_WHAT TO PRODUCE_: State the number of lines in the following data that contain the string "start", and nothing else.

_GIVEN DATA_:

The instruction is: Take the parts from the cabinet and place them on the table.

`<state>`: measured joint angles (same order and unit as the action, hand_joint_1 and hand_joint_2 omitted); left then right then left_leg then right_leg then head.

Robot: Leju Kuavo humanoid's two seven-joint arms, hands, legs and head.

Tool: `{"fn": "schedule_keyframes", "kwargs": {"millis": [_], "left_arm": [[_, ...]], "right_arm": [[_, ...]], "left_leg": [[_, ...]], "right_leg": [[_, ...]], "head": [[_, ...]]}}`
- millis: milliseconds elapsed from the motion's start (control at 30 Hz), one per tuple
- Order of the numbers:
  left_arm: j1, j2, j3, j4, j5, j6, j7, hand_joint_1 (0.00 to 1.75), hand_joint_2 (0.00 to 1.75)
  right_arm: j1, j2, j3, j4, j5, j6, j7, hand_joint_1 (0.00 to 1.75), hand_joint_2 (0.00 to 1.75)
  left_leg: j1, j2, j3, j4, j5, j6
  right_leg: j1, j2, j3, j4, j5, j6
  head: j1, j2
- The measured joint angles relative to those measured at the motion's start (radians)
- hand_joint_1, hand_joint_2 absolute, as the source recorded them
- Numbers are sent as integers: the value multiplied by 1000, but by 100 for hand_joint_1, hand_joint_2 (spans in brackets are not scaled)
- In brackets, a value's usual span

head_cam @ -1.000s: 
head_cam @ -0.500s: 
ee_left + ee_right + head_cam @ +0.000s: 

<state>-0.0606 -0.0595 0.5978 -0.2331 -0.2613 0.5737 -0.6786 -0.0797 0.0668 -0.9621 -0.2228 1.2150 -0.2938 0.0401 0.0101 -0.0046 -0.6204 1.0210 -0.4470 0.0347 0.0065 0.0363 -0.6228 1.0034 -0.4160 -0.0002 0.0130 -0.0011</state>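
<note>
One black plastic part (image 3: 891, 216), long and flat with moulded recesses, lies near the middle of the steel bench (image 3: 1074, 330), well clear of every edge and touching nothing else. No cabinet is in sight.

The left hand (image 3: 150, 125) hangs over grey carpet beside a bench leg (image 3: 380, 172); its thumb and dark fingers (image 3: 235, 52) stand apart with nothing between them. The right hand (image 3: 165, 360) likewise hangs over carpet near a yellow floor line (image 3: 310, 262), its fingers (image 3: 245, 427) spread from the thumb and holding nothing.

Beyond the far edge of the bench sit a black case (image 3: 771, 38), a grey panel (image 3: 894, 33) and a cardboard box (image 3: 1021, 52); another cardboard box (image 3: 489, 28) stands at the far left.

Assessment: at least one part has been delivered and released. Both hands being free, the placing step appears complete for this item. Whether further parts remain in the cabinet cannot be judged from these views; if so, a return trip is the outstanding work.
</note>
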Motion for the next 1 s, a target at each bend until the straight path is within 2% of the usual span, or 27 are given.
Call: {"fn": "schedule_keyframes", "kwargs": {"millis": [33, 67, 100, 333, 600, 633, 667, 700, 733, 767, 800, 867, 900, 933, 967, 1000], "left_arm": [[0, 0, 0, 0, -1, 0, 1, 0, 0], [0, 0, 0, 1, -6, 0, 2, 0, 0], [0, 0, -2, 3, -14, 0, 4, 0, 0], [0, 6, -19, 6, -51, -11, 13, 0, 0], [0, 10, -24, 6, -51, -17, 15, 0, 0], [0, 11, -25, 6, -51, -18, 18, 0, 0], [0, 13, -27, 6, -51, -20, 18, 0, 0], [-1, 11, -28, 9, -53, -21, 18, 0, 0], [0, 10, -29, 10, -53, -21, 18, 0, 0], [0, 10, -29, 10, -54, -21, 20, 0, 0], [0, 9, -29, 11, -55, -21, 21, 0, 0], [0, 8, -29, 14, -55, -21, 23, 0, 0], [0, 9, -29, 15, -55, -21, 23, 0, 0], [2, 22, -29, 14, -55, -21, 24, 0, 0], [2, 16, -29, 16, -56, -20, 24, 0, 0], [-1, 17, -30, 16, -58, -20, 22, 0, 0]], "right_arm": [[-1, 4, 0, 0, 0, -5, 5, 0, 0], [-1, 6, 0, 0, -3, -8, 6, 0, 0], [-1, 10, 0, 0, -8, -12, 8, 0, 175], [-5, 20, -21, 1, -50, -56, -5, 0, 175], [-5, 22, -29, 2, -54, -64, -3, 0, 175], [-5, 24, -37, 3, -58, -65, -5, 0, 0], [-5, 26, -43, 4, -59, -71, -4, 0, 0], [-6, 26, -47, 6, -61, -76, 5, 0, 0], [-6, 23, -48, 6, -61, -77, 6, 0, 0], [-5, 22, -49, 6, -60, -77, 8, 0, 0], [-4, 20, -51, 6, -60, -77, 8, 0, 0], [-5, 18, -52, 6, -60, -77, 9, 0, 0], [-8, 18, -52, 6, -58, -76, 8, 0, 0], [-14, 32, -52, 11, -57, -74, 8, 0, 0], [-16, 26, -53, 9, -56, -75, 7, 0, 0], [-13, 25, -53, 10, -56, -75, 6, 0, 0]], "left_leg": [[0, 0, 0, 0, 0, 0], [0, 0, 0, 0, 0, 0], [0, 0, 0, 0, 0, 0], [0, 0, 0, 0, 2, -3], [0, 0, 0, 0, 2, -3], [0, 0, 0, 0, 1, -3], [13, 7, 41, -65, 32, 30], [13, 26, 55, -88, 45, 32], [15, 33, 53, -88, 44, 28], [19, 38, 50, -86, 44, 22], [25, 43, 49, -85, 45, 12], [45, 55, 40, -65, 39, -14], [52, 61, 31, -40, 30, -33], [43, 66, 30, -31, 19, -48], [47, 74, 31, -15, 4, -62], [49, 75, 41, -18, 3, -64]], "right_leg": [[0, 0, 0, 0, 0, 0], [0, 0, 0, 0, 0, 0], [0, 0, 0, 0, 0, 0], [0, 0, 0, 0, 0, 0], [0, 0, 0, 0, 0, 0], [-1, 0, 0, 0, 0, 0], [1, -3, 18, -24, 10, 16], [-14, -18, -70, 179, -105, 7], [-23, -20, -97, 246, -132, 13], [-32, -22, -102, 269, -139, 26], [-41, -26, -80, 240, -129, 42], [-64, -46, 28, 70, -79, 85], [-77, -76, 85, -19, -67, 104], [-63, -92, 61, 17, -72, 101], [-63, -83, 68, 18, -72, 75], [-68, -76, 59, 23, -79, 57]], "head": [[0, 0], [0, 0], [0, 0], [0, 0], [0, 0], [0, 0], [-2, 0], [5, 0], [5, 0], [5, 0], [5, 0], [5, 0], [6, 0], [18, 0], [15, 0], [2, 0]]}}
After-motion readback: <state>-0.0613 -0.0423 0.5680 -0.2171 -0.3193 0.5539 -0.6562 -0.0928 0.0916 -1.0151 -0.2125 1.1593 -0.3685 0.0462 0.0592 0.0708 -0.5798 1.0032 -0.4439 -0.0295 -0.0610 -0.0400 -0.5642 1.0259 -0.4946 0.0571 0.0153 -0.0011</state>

_COMPLETED EXERCISE_: 2